**What to work on**
Your answer must be an exact transcription of every record below, with the pictures omitted.

◆ ◆ ◆

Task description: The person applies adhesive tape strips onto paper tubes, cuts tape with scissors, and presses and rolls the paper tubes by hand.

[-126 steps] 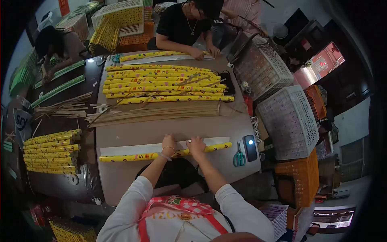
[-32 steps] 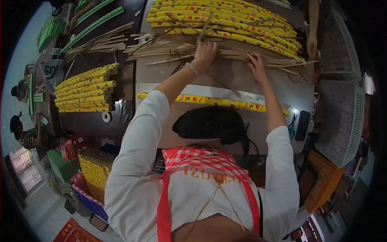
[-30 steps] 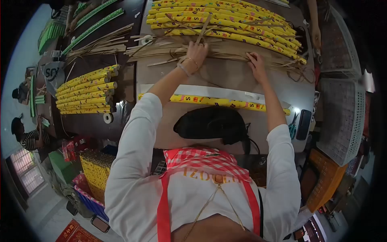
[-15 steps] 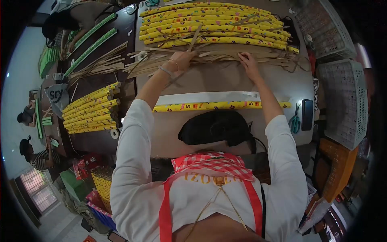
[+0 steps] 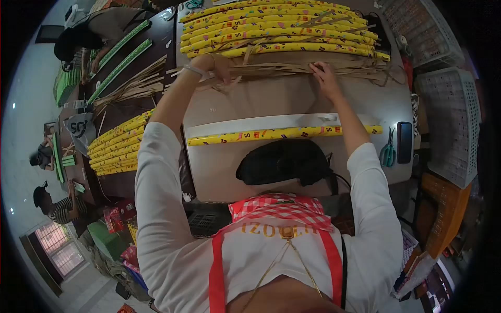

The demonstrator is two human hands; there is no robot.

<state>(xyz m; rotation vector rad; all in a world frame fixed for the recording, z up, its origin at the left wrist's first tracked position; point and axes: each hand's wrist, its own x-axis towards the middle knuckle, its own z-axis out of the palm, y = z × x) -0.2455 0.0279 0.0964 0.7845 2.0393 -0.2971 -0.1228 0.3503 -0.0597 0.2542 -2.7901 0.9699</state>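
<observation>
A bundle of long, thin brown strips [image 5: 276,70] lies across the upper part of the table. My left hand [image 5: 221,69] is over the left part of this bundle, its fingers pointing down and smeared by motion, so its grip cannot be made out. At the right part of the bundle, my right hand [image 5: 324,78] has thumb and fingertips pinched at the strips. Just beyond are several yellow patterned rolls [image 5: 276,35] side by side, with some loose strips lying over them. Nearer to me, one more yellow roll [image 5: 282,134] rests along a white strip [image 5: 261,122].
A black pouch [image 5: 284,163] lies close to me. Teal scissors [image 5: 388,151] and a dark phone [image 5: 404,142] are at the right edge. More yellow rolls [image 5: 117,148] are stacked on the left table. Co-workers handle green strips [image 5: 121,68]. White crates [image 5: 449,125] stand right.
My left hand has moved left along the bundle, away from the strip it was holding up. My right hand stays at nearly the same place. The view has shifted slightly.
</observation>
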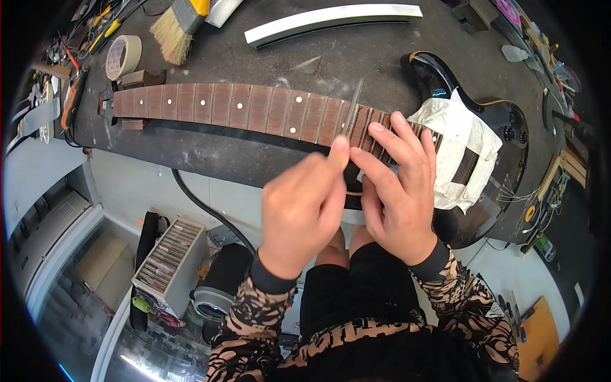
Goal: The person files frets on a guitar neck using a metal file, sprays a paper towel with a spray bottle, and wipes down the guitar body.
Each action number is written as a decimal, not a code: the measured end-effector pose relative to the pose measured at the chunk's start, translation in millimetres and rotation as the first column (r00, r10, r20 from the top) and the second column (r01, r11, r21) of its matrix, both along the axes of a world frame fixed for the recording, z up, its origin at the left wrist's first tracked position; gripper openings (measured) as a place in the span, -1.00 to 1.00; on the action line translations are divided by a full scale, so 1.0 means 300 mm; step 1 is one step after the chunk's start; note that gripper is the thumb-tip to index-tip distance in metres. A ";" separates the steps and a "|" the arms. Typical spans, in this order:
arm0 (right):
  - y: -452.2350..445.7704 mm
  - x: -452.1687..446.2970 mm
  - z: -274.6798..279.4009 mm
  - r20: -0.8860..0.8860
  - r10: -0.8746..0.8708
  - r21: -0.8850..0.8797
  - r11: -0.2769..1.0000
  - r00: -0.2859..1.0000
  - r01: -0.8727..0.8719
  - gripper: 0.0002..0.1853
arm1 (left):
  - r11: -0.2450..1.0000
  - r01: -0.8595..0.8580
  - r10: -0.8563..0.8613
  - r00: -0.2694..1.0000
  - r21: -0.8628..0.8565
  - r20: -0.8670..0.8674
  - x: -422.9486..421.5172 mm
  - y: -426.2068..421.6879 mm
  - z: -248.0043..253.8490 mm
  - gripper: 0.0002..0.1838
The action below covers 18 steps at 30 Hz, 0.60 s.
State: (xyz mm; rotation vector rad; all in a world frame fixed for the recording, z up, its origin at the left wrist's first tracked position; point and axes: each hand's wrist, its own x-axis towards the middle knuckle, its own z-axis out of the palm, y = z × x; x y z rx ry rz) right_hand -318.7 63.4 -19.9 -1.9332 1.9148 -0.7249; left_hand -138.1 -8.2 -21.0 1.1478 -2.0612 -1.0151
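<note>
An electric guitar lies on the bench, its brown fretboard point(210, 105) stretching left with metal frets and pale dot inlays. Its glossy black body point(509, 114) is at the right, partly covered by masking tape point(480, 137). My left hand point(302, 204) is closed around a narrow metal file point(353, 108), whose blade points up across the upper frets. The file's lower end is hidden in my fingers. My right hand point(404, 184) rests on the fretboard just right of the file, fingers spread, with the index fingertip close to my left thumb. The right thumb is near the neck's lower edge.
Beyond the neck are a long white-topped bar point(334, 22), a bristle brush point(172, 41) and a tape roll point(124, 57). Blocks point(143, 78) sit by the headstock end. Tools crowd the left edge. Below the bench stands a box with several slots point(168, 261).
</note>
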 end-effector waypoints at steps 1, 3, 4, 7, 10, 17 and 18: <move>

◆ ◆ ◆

**Finished task**
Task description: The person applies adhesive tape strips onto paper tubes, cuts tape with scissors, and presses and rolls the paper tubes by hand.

[-126 steps] 
[-32 steps] 
[-30 steps] 
[-15 steps] 
[+0 steps] 

The demonstrator is two human hands; there is no robot.

<state>(xyz m; rotation vector rad; all in a world frame fixed for the recording, z up, its origin at the left wrist's first tracked position; point and axes: each hand's wrist, its own x-axis towards the middle knuckle, its own z-axis out of the palm, y = z × x) -0.2455 0.0279 0.0964 0.7845 2.0393 -0.2971 -0.1228 0.3503 -0.0597 0.2542 -2.7901 0.9699</state>
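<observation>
A bundle of long, thin brown strips [image 5: 276,70] lies across the upper part of the table. My left hand [image 5: 221,69] is over the left part of this bundle, its fingers pointing down and smeared by motion, so its grip cannot be made out. At the right part of the bundle, my right hand [image 5: 324,78] has thumb and fingertips pinched at the strips. Just beyond are several yellow patterned rolls [image 5: 276,35] side by side, with some loose strips lying over them. Nearer to me, one more yellow roll [image 5: 282,134] rests along a white strip [image 5: 261,122].
A black pouch [image 5: 284,163] lies close to me. Teal scissors [image 5: 388,151] and a dark phone [image 5: 404,142] are at the right edge. More yellow rolls [image 5: 117,148] are stacked on the left table. Co-workers handle green strips [image 5: 121,68]. White crates [image 5: 449,125] stand right.
My left hand has moved left along the bundle, away from the strip it was holding up. My right hand stays at nearly the same place. The view has shifted slightly.
</observation>
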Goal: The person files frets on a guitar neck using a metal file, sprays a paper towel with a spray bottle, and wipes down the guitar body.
Each action number is written as a decimal, not a code: the measured end-effector pose relative to the pose measured at the chunk's start, translation in millimetres and rotation as the first column (r00, r10, r20 from the top) and the second column (r01, r11, r21) of its matrix, both along the axes of a world frame fixed for the recording, z up, its origin at the left wrist's first tracked position; gripper openings (measured) as a place in the span, -1.00 to 1.00; on the action line translations are divided by a full scale, so 1.0 means 300 mm; step 1 is one step after the chunk's start; note that gripper is the thumb-tip to index-tip distance in metres. A ";" separates the steps and a "|" the arms. Typical spans, in this order:
arm0 (right):
  - y: -452.2350..445.7704 mm
  - x: -452.1687..446.2970 mm
  - z: -274.6798..279.4009 mm
  - r20: -0.8860..0.8860
  - r10: -0.8746..0.8708
  - r21: -0.8850..0.8797
  - r11: -0.2769..1.0000
  - r00: -0.2859..1.0000
  - r01: -0.8727..0.8719
  - gripper: 0.0002..0.1853
arm1 (left):
  - r11: -0.2450..1.0000
  - r01: -0.8595..0.8580
  - r10: -0.8563..0.8613
  - r00: -0.2694..1.0000
  - r21: -0.8628..0.8565
  - r20: -0.8670..0.8674
  - x: -422.9486..421.5172 mm
  - y: -426.2068..421.6879 mm
  - z: -248.0043..253.8490 mm
  - gripper: 0.0002..0.1838
The action below covers 18 steps at 30 Hz, 0.60 s.
State: (xyz mm; rotation vector rad; all in a world frame fixed for the recording, z up, its origin at the left wrist's first tracked position; point and axes: each hand's wrist, its own x-axis towards the middle knuckle, its own z-axis out of the palm, y = z × x; x y z rx ry rz) right_hand -318.7 63.4 -19.9 -1.9332 1.9148 -0.7249; left_hand -138.1 -8.2 -21.0 1.1478 -2.0612 -1.0151
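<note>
An electric guitar lies on the bench, its brown fretboard point(210, 105) stretching left with metal frets and pale dot inlays. Its glossy black body point(509, 114) is at the right, partly covered by masking tape point(480, 137). My left hand point(302, 204) is closed around a narrow metal file point(353, 108), whose blade points up across the upper frets. The file's lower end is hidden in my fingers. My right hand point(404, 184) rests on the fretboard just right of the file, fingers spread, with the index fingertip close to my left thumb. The right thumb is near the neck's lower edge.
Beyond the neck are a long white-topped bar point(334, 22), a bristle brush point(172, 41) and a tape roll point(124, 57). Blocks point(143, 78) sit by the headstock end. Tools crowd the left edge. Below the bench stands a box with several slots point(168, 261).
</note>
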 end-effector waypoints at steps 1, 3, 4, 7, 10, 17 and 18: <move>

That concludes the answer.